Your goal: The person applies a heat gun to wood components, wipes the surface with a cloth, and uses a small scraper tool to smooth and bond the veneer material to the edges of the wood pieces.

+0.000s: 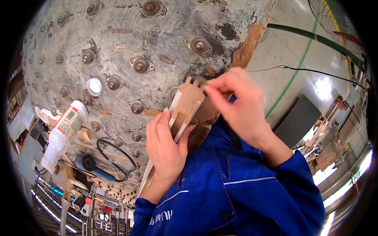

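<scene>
My left hand (165,147) wraps round a long wooden strip (190,98), thumb on one side and fingers on the other. Pale edges run along both sides of the strip, and slots are cut into its far end. A recess opens in its face near my left fingertips. Right at the slotted end, my right hand (241,104) pinches thumb and forefinger together, slightly blurred. Something thin and dark seems to lie at those fingertips, too unclear to name. The strip's near part runs down behind my left wrist.
The worn table (118,43) carries many metal ball rollers (140,65). On the left are a white bottle (69,122) lying tilted, a small round dish of white stuff (94,86) and a blue angle grinder (92,165) with black cable. The table's broken wooden edge (248,45) lies to the right.
</scene>
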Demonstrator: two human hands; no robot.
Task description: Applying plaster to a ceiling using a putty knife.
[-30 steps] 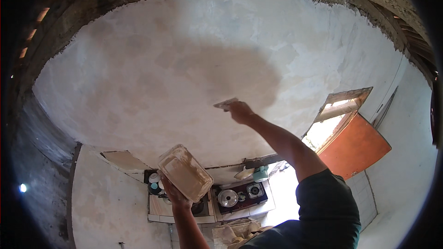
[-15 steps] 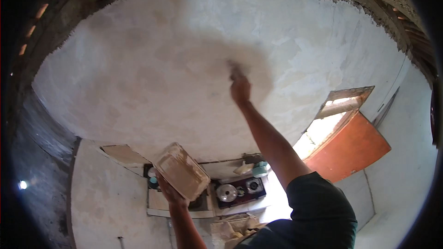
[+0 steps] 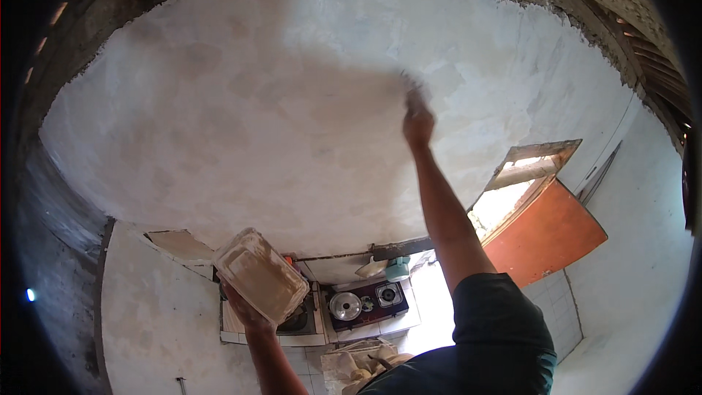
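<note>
My left hand [image 3: 248, 310] grips a rectangular plastic tub [image 3: 256, 243] from beneath and along its near side. The tub is tilted, its rim and inner walls smeared with beige paint, and more beige lies in its bottom. High up, my right hand [image 3: 419, 126] is closed round a small brush-like tool [image 3: 412, 88], blurred by motion. Its tip is at the large wall [image 3: 351, 146], whose middle and left bear darker beige patches, while the upper right is whiter. Whether the tip touches the wall is hard to make out.
Below stands a gas stove [image 3: 368, 307] with a round metal lid or pan on it, beside a sink [image 3: 296, 324]. A teal container [image 3: 397, 269] is behind the stove. To the right, an orange shutter [image 3: 545, 234] hangs open at a bright window [image 3: 504, 205].
My right hand has moved right across the wall with the tool. My left hand and the tub have shifted slightly left in view, as has the whole scene.
</note>
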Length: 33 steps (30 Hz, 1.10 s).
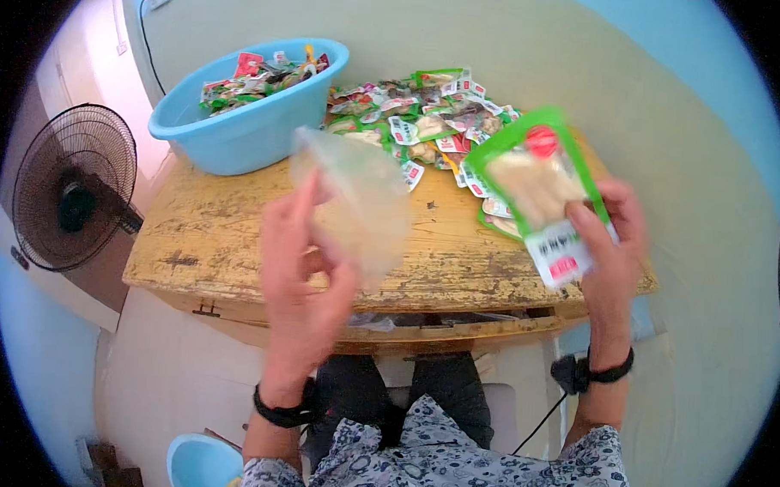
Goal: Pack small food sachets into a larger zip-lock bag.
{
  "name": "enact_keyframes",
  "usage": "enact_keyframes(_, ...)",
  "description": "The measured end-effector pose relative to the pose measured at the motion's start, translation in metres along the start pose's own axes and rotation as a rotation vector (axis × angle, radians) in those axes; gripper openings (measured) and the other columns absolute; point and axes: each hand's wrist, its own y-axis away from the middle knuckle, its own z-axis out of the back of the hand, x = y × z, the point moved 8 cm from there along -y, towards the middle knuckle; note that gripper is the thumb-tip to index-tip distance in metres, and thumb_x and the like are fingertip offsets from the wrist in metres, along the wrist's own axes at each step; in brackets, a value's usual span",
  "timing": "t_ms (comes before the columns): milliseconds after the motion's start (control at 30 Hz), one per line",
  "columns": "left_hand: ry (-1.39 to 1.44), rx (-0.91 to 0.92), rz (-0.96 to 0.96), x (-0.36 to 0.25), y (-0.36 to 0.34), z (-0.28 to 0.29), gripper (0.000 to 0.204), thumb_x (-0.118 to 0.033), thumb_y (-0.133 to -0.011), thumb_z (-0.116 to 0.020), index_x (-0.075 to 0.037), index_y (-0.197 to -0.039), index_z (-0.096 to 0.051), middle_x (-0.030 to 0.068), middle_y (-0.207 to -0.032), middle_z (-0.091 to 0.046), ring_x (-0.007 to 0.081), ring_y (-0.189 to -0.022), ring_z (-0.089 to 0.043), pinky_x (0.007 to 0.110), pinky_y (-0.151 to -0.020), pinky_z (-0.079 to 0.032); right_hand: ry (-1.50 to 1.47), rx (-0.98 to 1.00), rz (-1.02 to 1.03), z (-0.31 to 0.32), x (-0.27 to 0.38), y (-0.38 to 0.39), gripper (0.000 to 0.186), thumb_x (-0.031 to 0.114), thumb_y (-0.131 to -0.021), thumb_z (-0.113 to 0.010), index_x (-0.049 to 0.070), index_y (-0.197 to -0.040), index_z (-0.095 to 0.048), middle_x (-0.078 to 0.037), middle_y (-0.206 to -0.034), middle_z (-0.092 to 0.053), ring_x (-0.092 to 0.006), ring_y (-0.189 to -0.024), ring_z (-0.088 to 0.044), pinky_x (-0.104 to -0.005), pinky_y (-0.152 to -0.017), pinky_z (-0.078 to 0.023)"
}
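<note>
The left hand holds a thin, cloudy plastic bag with bent fingers, up over a scratched yellow wooden table. The right hand pinches a flat, smooth packet with a green edge, near the table's right side. Behind, I see crinkly little packets heaped beside a smooth, rounded blue tub holding more.

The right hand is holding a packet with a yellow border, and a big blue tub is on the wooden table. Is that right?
Not quite: the packet in the right hand has a green border, not yellow. The head view shows it. The big blue tub is indeed on the wooden table.
</note>
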Motion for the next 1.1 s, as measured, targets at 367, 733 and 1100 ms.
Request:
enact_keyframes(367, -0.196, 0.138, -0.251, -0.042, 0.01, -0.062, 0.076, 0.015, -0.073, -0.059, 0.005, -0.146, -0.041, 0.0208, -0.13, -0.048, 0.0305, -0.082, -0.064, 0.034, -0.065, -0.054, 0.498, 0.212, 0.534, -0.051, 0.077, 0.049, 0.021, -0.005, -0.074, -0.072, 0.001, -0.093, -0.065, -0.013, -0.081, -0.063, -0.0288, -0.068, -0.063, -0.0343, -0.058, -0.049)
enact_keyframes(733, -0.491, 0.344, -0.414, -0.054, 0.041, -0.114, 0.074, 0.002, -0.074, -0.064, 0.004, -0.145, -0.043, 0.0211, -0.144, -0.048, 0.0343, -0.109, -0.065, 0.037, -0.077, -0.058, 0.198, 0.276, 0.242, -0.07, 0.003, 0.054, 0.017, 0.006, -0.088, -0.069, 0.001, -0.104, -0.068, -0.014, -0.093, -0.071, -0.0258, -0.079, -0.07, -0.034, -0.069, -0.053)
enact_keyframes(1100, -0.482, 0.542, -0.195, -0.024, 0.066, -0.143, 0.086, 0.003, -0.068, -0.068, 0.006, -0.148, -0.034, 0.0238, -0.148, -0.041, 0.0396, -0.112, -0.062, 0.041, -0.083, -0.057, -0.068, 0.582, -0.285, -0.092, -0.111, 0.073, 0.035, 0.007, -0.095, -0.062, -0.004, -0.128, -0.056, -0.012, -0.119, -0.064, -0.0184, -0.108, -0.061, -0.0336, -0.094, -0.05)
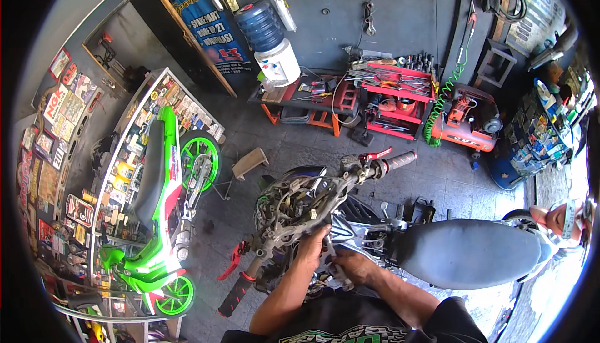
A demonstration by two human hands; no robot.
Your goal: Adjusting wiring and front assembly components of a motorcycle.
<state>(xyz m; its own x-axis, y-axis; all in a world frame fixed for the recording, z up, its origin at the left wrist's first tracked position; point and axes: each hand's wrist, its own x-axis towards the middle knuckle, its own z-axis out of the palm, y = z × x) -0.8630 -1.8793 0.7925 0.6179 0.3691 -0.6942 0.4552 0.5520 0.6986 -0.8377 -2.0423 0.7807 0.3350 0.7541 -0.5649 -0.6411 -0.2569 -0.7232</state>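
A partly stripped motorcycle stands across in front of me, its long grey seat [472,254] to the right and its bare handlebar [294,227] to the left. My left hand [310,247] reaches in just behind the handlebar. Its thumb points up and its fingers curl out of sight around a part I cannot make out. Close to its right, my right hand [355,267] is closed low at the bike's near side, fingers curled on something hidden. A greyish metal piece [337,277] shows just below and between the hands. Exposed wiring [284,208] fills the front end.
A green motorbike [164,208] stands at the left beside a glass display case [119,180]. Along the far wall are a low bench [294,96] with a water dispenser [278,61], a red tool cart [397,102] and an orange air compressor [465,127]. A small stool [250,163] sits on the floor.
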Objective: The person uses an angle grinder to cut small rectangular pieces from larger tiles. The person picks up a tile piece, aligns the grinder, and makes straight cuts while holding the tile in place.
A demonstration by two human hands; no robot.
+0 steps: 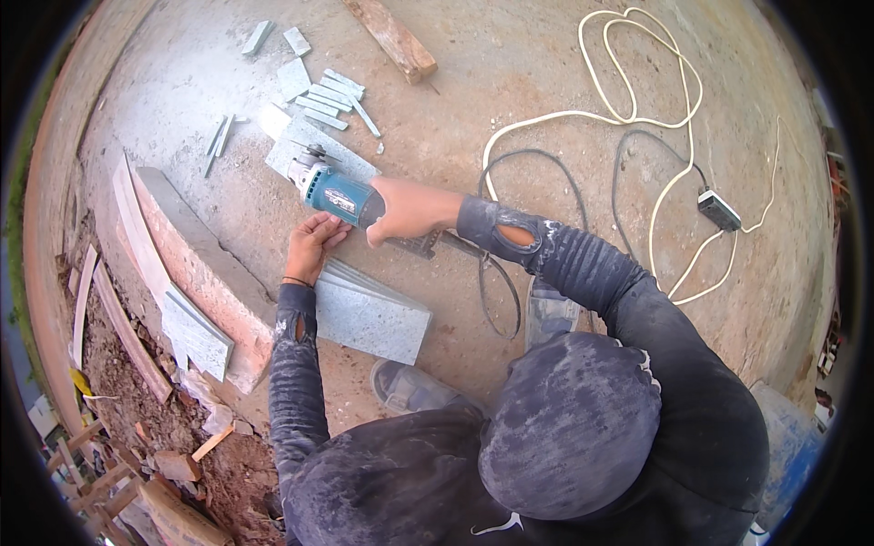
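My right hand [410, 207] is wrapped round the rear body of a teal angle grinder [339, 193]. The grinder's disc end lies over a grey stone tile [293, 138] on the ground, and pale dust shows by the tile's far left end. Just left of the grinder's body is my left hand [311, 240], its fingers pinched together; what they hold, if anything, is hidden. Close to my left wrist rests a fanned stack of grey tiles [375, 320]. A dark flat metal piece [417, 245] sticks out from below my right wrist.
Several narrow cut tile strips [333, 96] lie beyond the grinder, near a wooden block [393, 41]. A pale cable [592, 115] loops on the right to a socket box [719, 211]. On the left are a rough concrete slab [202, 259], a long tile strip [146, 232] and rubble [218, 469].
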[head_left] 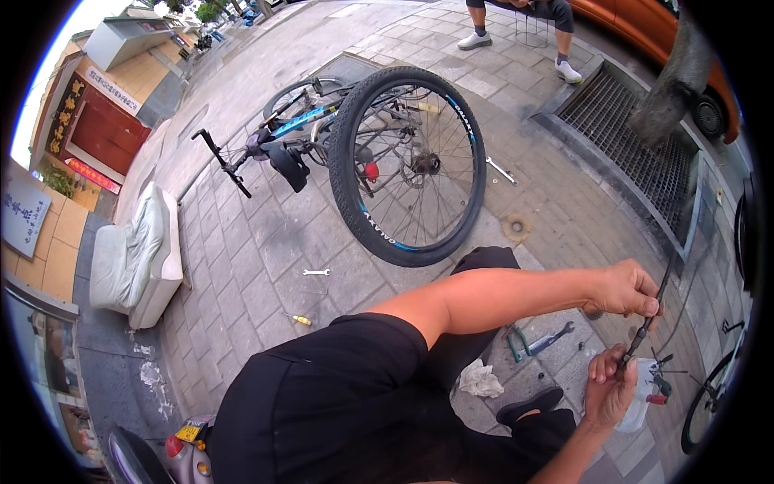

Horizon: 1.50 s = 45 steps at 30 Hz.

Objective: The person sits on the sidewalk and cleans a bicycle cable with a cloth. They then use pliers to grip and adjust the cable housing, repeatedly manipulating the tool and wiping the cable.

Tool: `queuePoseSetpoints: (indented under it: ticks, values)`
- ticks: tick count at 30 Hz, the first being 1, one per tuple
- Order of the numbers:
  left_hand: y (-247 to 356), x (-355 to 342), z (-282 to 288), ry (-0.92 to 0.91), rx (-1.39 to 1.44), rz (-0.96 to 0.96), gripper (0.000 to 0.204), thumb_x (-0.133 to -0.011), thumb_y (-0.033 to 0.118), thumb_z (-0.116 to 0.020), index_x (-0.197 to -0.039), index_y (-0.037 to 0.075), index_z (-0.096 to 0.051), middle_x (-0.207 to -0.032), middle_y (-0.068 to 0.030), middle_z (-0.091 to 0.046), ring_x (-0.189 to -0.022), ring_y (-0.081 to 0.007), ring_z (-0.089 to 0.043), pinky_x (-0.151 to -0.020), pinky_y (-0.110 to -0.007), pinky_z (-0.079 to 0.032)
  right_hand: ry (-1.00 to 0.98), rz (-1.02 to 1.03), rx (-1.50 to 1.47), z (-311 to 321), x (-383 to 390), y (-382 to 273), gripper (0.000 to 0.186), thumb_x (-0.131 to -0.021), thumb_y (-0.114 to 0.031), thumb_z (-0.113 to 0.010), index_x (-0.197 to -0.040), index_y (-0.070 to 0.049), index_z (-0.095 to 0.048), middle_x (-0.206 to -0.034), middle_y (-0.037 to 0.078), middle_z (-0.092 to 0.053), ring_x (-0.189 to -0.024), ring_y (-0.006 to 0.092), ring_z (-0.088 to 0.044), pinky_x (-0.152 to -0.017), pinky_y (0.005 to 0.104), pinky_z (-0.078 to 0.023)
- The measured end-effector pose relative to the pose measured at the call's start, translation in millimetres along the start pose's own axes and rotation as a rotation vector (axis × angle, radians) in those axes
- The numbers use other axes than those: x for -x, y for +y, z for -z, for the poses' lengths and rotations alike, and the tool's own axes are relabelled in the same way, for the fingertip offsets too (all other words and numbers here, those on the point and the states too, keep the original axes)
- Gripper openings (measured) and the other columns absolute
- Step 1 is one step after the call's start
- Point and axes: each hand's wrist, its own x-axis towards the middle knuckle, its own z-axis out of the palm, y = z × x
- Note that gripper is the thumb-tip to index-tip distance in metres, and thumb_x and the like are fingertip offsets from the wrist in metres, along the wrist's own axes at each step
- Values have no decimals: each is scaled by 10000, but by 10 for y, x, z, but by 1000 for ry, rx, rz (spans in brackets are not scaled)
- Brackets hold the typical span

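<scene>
Lying near the hands (626, 290) and dark cable (638, 341): white rag (481, 379), wrench (551, 339).

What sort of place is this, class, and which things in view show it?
Probably a roadside sidewalk: there are grey paving slabs, a tree trunk by a metal grate, and an orange car just beyond.

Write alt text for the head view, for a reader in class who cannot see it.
A person's left hand and right hand grip a slim dark rod. A bicycle rests on the paving, with a wrench nearby.
</scene>
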Motion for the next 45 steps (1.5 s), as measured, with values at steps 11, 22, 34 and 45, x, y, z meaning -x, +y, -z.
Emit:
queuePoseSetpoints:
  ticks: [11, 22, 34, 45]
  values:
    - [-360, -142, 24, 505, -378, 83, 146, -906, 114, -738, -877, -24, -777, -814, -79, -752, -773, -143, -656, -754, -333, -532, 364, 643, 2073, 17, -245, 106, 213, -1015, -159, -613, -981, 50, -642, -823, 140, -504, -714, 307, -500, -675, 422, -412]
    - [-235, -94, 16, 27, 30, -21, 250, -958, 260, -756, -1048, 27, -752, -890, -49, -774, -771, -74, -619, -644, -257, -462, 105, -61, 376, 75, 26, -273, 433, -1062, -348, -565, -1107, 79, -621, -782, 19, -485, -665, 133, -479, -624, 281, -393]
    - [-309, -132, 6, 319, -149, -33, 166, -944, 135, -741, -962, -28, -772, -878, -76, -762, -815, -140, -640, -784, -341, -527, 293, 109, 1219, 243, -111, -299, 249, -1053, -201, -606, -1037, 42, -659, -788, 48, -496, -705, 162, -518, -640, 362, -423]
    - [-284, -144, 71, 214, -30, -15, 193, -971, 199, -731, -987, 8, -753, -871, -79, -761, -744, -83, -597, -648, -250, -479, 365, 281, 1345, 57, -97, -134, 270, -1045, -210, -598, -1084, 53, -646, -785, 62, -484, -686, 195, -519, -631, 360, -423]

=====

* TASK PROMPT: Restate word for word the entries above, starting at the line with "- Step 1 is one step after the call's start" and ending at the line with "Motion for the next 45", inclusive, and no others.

* WRITTEN ANSWER:
- Step 1 is one step after the call's start
- Point and axes: each hand's wrist, its own x-axis towards the middle knuckle, its own z-axis out of the palm, y = z × x
- Note that gripper is the thumb-tip to index-tip distance in metres, and thumb_x and the like are fingertip offsets from the wrist in metres, along the wrist's own axes at each step
- Values have no decimals: each is scaled by 10000, but by 10 for y, x, z, but by 1000 for ry, rx, rz (spans in brackets are not scaled)
- Brackets hold the typical span

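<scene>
Lying near the hands (626, 290) and dark cable (638, 341): white rag (481, 379), wrench (551, 339).

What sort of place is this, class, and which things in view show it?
Probably a roadside sidewalk: there are grey paving slabs, a tree trunk by a metal grate, and an orange car just beyond.

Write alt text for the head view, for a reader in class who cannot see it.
A person's left hand and right hand grip a slim dark rod. A bicycle rests on the paving, with a wrench nearby.
</scene>
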Motion for the next 45 steps (1.5 s), as measured, with values at steps 11, 22, 34 and 45, x, y, z meaning -x, +y, -z.

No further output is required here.